--- Material for this task Enclosed Below ---

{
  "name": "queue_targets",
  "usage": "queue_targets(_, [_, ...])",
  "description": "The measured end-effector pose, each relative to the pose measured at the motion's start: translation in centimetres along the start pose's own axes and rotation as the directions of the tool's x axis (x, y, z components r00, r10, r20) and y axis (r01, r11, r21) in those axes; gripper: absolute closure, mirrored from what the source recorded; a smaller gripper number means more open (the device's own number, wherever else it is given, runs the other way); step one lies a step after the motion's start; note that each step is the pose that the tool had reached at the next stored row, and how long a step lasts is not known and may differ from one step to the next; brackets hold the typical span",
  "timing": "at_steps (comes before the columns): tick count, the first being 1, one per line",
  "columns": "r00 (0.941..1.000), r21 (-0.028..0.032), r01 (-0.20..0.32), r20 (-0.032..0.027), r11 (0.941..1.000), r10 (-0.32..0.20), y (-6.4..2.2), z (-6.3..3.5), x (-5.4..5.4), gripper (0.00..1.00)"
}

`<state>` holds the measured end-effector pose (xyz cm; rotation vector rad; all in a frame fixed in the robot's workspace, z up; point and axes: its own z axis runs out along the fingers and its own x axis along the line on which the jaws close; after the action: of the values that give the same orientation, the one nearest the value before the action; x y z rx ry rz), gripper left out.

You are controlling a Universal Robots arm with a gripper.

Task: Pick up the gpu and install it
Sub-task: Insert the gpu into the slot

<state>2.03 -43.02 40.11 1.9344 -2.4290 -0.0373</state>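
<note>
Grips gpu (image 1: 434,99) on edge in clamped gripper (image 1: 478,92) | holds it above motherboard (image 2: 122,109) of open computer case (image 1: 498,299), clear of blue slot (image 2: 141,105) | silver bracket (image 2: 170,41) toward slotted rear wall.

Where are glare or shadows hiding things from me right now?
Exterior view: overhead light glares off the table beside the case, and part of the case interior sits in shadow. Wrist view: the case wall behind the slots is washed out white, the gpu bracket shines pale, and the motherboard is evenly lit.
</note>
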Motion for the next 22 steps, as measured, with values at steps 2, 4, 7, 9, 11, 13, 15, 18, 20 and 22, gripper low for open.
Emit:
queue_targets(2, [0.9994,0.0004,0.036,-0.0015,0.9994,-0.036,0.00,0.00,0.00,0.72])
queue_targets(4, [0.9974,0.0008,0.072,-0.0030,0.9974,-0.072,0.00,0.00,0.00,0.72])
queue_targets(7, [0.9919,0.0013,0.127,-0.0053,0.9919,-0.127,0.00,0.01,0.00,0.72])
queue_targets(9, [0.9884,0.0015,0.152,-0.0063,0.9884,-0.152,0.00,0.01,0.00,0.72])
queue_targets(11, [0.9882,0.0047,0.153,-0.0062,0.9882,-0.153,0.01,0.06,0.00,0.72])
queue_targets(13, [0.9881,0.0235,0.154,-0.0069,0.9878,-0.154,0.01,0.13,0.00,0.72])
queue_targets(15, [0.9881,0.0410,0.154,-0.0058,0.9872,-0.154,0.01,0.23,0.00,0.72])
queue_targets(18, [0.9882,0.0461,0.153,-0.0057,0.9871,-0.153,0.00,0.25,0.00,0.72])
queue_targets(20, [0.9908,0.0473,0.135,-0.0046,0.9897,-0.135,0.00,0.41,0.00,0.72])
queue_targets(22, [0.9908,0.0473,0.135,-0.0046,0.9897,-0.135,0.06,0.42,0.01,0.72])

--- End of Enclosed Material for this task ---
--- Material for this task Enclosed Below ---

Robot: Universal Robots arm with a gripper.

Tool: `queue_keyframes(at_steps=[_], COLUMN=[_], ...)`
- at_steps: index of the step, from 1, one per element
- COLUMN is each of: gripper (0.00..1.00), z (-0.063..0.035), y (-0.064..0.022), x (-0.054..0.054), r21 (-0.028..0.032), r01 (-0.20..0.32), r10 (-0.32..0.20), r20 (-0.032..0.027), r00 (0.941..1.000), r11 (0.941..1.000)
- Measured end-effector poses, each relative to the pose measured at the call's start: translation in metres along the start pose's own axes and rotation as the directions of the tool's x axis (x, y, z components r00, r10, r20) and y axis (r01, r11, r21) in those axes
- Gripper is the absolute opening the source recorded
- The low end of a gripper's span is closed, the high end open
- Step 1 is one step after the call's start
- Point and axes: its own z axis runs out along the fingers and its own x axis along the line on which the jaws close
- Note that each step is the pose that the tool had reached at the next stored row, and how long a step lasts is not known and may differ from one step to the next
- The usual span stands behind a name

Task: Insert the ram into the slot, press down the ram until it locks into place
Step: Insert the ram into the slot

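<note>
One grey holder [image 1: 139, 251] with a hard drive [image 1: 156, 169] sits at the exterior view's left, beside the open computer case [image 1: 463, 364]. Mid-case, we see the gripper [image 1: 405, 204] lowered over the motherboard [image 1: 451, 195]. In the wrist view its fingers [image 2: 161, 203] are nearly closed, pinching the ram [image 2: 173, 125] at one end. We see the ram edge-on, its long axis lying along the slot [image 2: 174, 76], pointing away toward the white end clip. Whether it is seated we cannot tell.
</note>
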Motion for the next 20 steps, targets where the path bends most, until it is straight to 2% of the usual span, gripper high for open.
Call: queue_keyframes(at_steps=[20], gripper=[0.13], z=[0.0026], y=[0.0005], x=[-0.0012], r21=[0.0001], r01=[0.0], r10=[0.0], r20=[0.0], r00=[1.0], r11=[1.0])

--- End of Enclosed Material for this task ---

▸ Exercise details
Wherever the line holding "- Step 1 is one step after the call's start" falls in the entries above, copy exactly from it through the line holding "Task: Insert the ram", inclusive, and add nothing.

▸ Output
- Step 1 is one step after the call's start
- Point and axes: its own z axis runs out along the fingers and its own x axis along the line on which the jaws close
- Note that each step is the pose that the tool had reached at the next stored row, and how long a step lasts is not known and may differ from one step to the next
- The usual span stands behind a name

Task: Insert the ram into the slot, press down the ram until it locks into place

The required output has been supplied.